When Kate at last left Kerr’s office, she knew it hadn’t worked. Back out on the street in the baking sun, she heaved a sigh and headed back down Marlborough Hill. That was it, she’d done her best and failed absolutely. Pulling out all the stops, she had flirted with Kerr with all her might and got nowhere. It had been like trying to flirt with a park bench.
Yet somehow, Kate realised, she wasn’t downhearted. OK, it was disappointing in one way, because she’d lusted after Kerr McKinnon for so long, but this hadn’t been the kind of rejection you could take personally or blame on your facial scars. Because Jennifer Lopez or Halle Berry or, well, pretty much anyone in the world could have given it their best shot back there in that office and found themselves faced with similar lack of interest.
Basically, unless you were Maddy Harvey, Kerr couldn’t care less.
Chapter 38
‘My poor baby.’ Juliet’s heart went out to Tiff, normally so full of life and bouncing Tiggerish energy. Kneeling by his bed stroking his hot forehead, she reflected that these days he had to be feeling really ill before he’d allow her to call him her poor baby.
‘Don’t go to work.’ Tiff’s eyes were half closed, his fingers laced through hers. ‘Stay with me.’
‘Sweetie pie, of course I’ll stay with you. I’m not going anywhere.’ Checking her watch, Juliet saw that it was seven in the morning. ‘Let me just give Maddy a ring. Maybe Nuala can help out in the shop.
Would you like some Ribena?’
‘I don’t know.’ Tiff plucked miserably at his Spiderman pyjama top. ‘I’m hot.’
It absolutely wasn’t a problem, Maddy assured Juliet on the phone, Nuala and her one functioning arm would be only too delighted to step into the breach, she’d go and wake her up now.

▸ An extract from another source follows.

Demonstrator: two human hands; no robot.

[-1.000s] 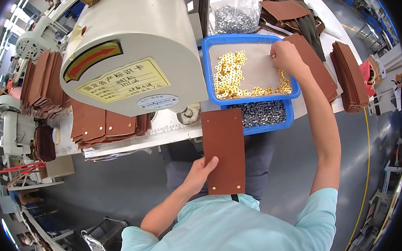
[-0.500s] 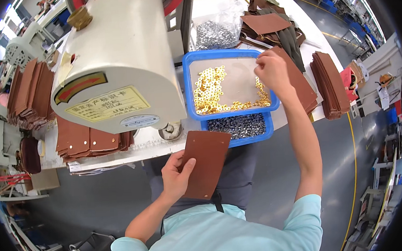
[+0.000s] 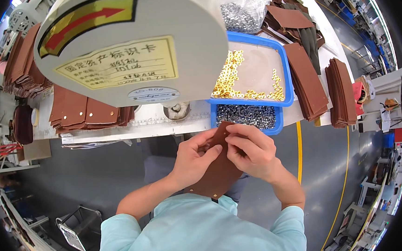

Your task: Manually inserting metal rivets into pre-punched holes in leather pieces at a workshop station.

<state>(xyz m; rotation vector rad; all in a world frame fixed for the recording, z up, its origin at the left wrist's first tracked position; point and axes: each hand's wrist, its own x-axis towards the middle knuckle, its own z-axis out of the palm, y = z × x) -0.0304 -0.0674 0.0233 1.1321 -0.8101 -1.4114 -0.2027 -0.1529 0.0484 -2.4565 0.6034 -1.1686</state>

And give Tiff a big kiss from her and Jake.
Making her way back into Tiff’s heavily curtained bedroom, Juliet said, ‘All sorted out. Here you are, sweetheart, I’ve brought you a drink.’

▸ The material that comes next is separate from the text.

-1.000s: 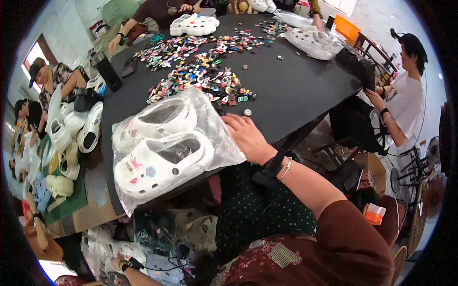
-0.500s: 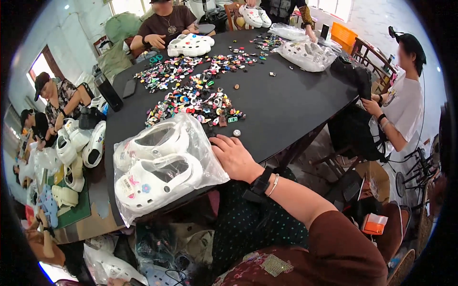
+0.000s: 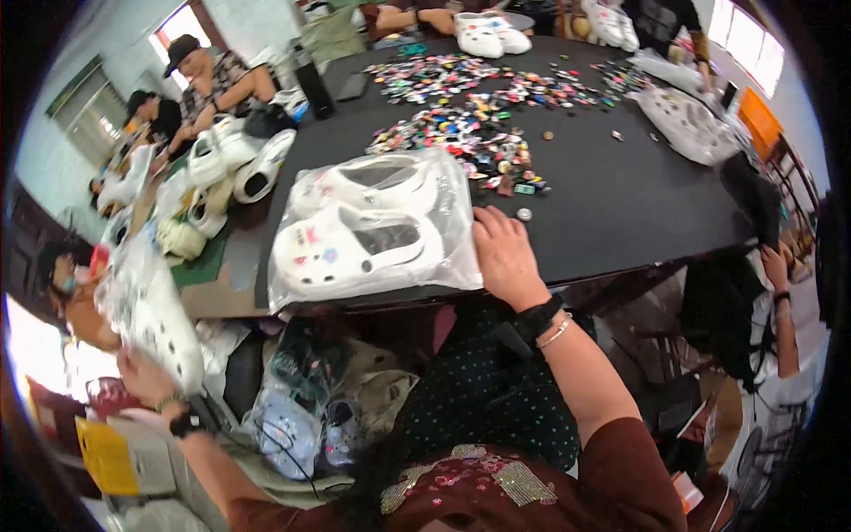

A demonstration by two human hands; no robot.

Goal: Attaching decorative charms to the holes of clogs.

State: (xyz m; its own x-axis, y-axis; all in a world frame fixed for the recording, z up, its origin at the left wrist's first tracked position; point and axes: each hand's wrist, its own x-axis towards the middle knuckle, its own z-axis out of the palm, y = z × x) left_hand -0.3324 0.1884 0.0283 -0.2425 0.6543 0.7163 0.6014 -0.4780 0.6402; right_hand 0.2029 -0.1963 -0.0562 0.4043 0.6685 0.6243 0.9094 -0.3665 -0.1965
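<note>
A clear plastic bag of white clogs lies at the near edge of the black counter, just left of the right hand, whose fingers lie flat and released on its edge. Beyond the fingers spreads a scatter of colourful shoe charms. The left hand, low and well apart, grasps another bagged white clog.

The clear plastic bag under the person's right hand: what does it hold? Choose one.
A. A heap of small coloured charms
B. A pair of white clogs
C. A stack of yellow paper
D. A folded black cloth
B. Through the clear plastic bag two white clogs show side by side, lying on the black table, with the right hand resting on the bag's right edge; the small coloured charms lie loose on the table beyond it.
</note>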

Tiff’s spiky head emerged from the duvet, his little face paler than ever. In a high voice he said,
‘Mummy, I feel—’ Oh dear. Maybe she wouldn’t give him that kiss on Maddy’s behalf just yet.
Predictably, the fountain of sick managed to end up all over Tiff’s pyjamas, pillow, duvet and undersheet.
Tiff whispered, ‘Sorry, Mummy,’ and the words squeezed at Juliet’s heart.
‘You don’t have to say sorry. It’s not your fault you’re poorly.’ Kissing the top of his head –
currently the only part of him safe to kiss – Juliet said, ‘Come on, let’s get you into the shower. I’ll give the doctor a ring when surgery opens, see if he’ll come and take a look at you.’
‘There’s sick on the carpet, Mummy.’
‘I know, sweetheart. I’ll clear it up in a minute.’ Stripping off his pyjamas, Juliet gave him a hug. ‘It doesn’t matter a bit.’
Jake popped his head round the bedroom door an hour later.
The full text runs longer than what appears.